Problem to solve>
For each line below, print it again exactly as shown.

*** Opening The data ***

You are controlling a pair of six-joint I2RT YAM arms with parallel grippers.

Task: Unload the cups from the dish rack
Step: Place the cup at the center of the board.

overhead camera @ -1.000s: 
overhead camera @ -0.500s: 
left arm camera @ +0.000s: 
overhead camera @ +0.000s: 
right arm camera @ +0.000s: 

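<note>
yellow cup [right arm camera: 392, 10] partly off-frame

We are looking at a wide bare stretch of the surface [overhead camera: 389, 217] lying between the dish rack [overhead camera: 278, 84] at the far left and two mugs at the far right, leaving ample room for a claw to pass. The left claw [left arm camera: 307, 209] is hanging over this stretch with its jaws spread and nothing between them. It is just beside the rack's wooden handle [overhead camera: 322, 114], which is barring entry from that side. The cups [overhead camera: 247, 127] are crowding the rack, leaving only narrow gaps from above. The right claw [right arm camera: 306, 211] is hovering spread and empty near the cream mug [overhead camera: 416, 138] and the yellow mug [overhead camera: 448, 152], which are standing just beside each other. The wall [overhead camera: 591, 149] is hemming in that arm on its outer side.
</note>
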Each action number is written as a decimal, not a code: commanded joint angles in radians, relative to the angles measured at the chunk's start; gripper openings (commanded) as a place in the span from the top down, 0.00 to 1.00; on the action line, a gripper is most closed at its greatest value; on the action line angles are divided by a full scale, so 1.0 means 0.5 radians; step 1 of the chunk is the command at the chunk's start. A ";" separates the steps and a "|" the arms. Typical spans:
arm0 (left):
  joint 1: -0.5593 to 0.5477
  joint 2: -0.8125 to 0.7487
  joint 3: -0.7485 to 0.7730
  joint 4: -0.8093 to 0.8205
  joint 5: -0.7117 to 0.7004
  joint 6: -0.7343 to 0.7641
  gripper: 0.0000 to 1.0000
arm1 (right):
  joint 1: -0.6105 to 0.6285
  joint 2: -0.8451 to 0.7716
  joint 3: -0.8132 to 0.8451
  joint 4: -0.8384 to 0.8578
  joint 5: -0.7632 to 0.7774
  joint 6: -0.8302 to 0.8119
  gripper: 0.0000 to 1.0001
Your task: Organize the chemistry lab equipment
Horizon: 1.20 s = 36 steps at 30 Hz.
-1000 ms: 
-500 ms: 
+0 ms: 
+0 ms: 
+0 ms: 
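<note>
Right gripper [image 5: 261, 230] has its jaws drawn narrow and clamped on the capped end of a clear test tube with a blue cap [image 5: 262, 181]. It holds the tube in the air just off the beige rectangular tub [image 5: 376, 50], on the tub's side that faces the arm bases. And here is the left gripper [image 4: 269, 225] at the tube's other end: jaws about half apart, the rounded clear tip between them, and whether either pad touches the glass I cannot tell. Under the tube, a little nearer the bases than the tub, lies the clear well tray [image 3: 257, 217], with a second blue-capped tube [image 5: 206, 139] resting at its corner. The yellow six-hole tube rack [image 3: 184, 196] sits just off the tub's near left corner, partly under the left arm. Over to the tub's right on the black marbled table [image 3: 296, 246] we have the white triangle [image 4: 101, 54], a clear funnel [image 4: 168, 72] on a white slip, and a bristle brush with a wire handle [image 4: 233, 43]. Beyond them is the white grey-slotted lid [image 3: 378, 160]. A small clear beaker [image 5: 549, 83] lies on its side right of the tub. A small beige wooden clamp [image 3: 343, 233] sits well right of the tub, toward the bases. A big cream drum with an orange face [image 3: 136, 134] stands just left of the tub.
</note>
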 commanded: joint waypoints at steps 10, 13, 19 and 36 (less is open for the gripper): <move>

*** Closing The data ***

Response to the task>
You are controlling a pair of six-joint I2RT YAM arms with parallel grippers.

Task: Unload the cups from the dish rack
Step: Place the cup at the center of the board.

overhead camera @ -1.000s: 
overhead camera @ -0.500s: 
left arm camera @ +0.000s: 
overhead camera @ +0.000s: 
right arm camera @ +0.000s: 

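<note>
yellow cup [right arm camera: 392, 10] partly off-frame

We are looking at a wide bare stretch of the surface [overhead camera: 389, 217] lying between the dish rack [overhead camera: 278, 84] at the far left and two mugs at the far right, leaving ample room for a claw to pass. The left claw [left arm camera: 307, 209] is hanging over this stretch with its jaws spread and nothing between them. It is just beside the rack's wooden handle [overhead camera: 322, 114], which is barring entry from that side. The cups [overhead camera: 247, 127] are crowding the rack, leaving only narrow gaps from above. The right claw [right arm camera: 306, 211] is hovering spread and empty near the cream mug [overhead camera: 416, 138] and the yellow mug [overhead camera: 448, 152], which are standing just beside each other. The wall [overhead camera: 591, 149] is hemming in that arm on its outer side.
</note>
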Each action number is written as a decimal, not a code: commanded joint angles in radians, relative to the angles measured at the chunk's start; gripper openings (commanded) as a place in the span from the top down, 0.00 to 1.00; on the action line, a gripper is most closed at its greatest value; on the action line angles are divided by a full scale, so 1.0 means 0.5 radians; step 1 of the chunk is the command at the chunk's start. A ";" separates the steps and a "|" the arms. Typical spans:
arm0 (left):
  joint 1: -0.5593 to 0.5477
  joint 2: -0.8125 to 0.7487
  joint 3: -0.7485 to 0.7730
  joint 4: -0.8093 to 0.8205
  joint 5: -0.7117 to 0.7004
  joint 6: -0.7343 to 0.7641
  gripper: 0.0000 to 1.0000
arm1 (right):
  joint 1: -0.6105 to 0.6285
  joint 2: -0.8451 to 0.7716
  joint 3: -0.8132 to 0.8451
  joint 4: -0.8384 to 0.8578
  joint 5: -0.7632 to 0.7774
  joint 6: -0.8302 to 0.8119
  gripper: 0.0000 to 1.0001
Your task: Organize the chemistry lab equipment
Horizon: 1.20 s = 36 steps at 30 Hz.
-1000 ms: 
-500 ms: 
+0 ms: 
+0 ms: 
+0 ms: 
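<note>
Right gripper [image 5: 261, 230] has its jaws drawn narrow and clamped on the capped end of a clear test tube with a blue cap [image 5: 262, 181]. It holds the tube in the air just off the beige rectangular tub [image 5: 376, 50], on the tub's side that faces the arm bases. And here is the left gripper [image 4: 269, 225] at the tube's other end: jaws about half apart, the rounded clear tip between them, and whether either pad touches the glass I cannot tell. Under the tube, a little nearer the bases than the tub, lies the clear well tray [image 3: 257, 217], with a second blue-capped tube [image 5: 206, 139] resting at its corner. The yellow six-hole tube rack [image 3: 184, 196] sits just off the tub's near left corner, partly under the left arm. Over to the tub's right on the black marbled table [image 3: 296, 246] we have the white triangle [image 4: 101, 54], a clear funnel [image 4: 168, 72] on a white slip, and a bristle brush with a wire handle [image 4: 233, 43]. Beyond them is the white grey-slotted lid [image 3: 378, 160]. A small clear beaker [image 5: 549, 83] lies on its side right of the tub. A small beige wooden clamp [image 3: 343, 233] sits well right of the tub, toward the bases. A big cream drum with an orange face [image 3: 136, 134] stands just left of the tub.
</note>
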 commanded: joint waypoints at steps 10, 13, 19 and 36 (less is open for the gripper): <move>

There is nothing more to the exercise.